TSE amplia parceria com plataformas digitais para reforçar combate à desinformação nas eleições de 2026
O Tribunal Superior Eleitoral (TSE) ampliou sua estratégia de enfrentamento à desinformação ao firmar memorandos de entendimento com diversas plataformas digitais. A iniciativa integra o Programa Permanente de Enfrentamento à Desinformação da Justiça Eleitoral e tem como objetivo fortalecer a divulgação de informações oficiais e aumentar a segurança do ambiente digital durante as Eleições Gerais de 2026.

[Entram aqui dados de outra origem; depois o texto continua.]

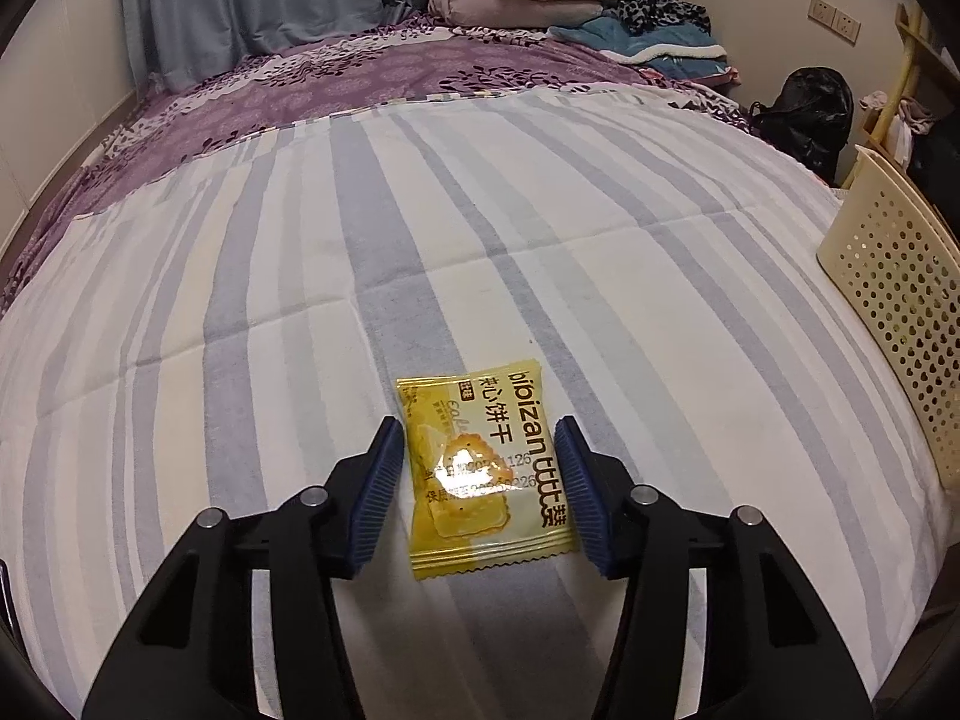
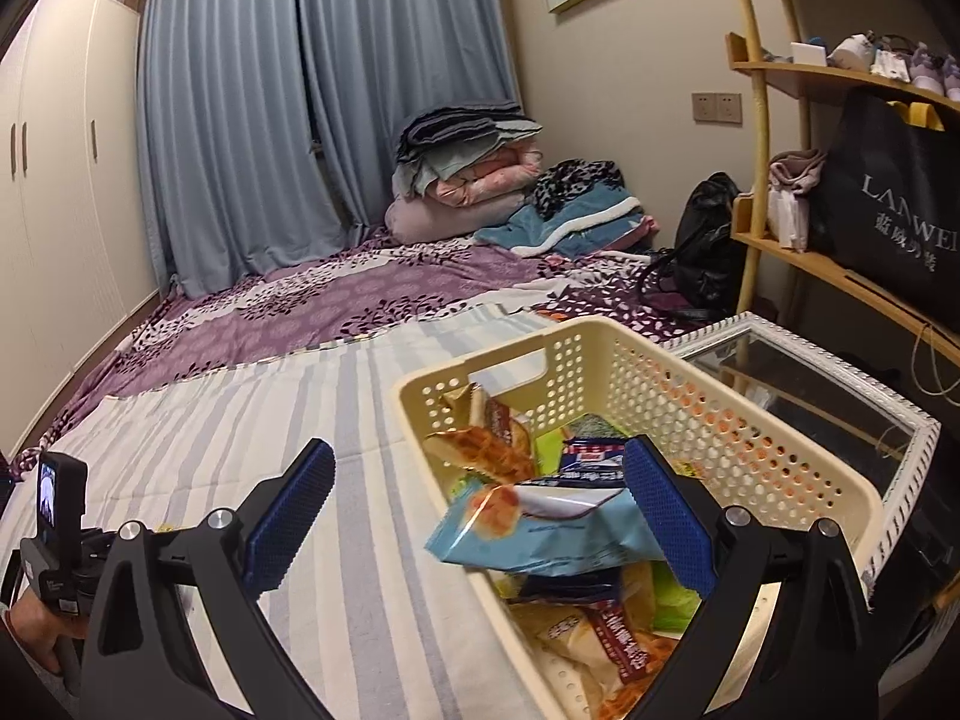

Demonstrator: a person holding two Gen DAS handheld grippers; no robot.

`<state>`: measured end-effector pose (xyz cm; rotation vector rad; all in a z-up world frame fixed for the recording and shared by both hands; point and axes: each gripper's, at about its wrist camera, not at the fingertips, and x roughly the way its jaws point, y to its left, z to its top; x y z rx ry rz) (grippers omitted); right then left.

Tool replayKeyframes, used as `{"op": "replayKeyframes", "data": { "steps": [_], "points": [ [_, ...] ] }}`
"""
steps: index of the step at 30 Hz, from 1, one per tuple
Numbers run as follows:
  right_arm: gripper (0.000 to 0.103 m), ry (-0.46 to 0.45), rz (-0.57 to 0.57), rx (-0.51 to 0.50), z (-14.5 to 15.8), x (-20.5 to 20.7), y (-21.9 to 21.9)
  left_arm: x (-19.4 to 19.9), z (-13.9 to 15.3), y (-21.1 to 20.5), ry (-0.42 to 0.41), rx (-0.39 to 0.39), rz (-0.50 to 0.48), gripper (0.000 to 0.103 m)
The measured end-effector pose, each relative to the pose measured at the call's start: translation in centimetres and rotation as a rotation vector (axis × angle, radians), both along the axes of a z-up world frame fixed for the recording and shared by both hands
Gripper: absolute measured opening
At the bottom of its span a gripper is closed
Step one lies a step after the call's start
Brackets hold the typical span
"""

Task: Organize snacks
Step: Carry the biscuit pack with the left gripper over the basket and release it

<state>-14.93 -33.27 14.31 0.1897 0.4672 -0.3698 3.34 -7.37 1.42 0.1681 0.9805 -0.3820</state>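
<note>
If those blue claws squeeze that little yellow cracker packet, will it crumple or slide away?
The yellow packet lies flat on the striped sheet between the open left gripper. Its glossy film glares, so it may be slippery. It looks thin and light; the printed cracker suggests fragile contents.

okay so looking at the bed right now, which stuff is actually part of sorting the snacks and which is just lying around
Part of the job:
- yellow biscuit packet, flat on the striped sheet between the open left tool
- cream basket, already holding snacks
- light blue snack bag, at the basket's near rim under the open right tool

Just lying about:
- folded bedding pile
- black bag
- wooden shelf
</note>
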Motion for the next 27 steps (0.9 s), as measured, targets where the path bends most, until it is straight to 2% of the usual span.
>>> {"op": "replayKeyframes", "data": {
  "steps": [6,12,20,27],
  "points": [
    [0.096,-0.016,-0.018,0.003,0.3,-0.4,-0.6,-0.2,0.9,0.2,-0.008,-0.028,0.01,0.048],
    [0.096,-0.039,-0.054,0.002,0.9,-1.2,-1.7,-0.9,3.3,-1.3,-0.054,-0.057,-0.038,0.048],
    [0.096,-0.037,-0.12,0.083,0.9,-3.1,-5.0,-2.7,7.2,-7.3,-0.12,-0.094,-0.2,0.048],
    [0.096,-0.005,-0.151,0.103,0.1,-5.0,-6.9,-4.5,10.0,-13.3,-0.148,-0.137,-0.35,0.048]
  ]
}}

Os acordos foram assinados com empresas como Meta (Facebook, Instagram, Threads e WhatsApp), Google, TikTok, Telegram, X, LinkedIn e Kwai. As parcerias estabelecem diretrizes para a cooperação entre o TSE e as plataformas, respeitando a autonomia de cada instituição e sem envolver repasse de recursos financeiros.
Entre as principais ações previstas estão a ampliação do acesso dos eleitores a informações confiáveis sobre o processo eleitoral, o destaque para conteúdos oficiais da Justiça Eleitoral nas plataformas, o fortalecimento dos canais de denúncia de conteúdos potencialmente falsos e a promoção de campanhas de educação midiática para orientar os usuários sobre como identificar informações enganosas.
Em alguns casos, os acordos incluem medidas específicas. O Google, por exemplo, dará maior visibilidade aos aplicativos oficiais da Justiça Eleitoral e oferecerá canais para análise de denúncias relacionadas à desinformação. O LinkedIn disponibilizará um espaço dedicado à divulgação de notícias oficiais e mecanismos para comunicação de conteúdos suspeitos. Já o Kwai se comprometeu a desenvolver ações de alfabetização midiática e treinamento voltado às equipes da Justiça Eleitoral.
Durante a cerimônia de assinatura dos memorandos, o presidente do TSE, ministro Kassio Nunes Marques, afirmou que o combate à desinformação exige atuação conjunta entre o poder público e as empresas de tecnologia. Segundo ele, a proteção da integridade do processo eleitoral depende de uma divisão clara de responsabilidades e da cooperação institucional para assegurar que o eleitor tenha acesso a informações confiáveis.
O Tribunal ressaltou que os memorandos não transferem às plataformas a responsabilidade pelas decisões da Justiça Eleitoral nem alteram as competências legais de cada instituição. Os documentos estabelecem mecanismos de colaboração voltados à promoção de informações oficiais, ao enfrentamento de conteúdos fraudulentos e ao fortalecimento da confiança da população no processo democrático.
As parcerias terão vigência durante o processo eleitoral de 2026 e fazem parte da estratégia permanente do TSE para reduzir os impactos da desinformação e preservar a legitimidade das eleições brasileiras.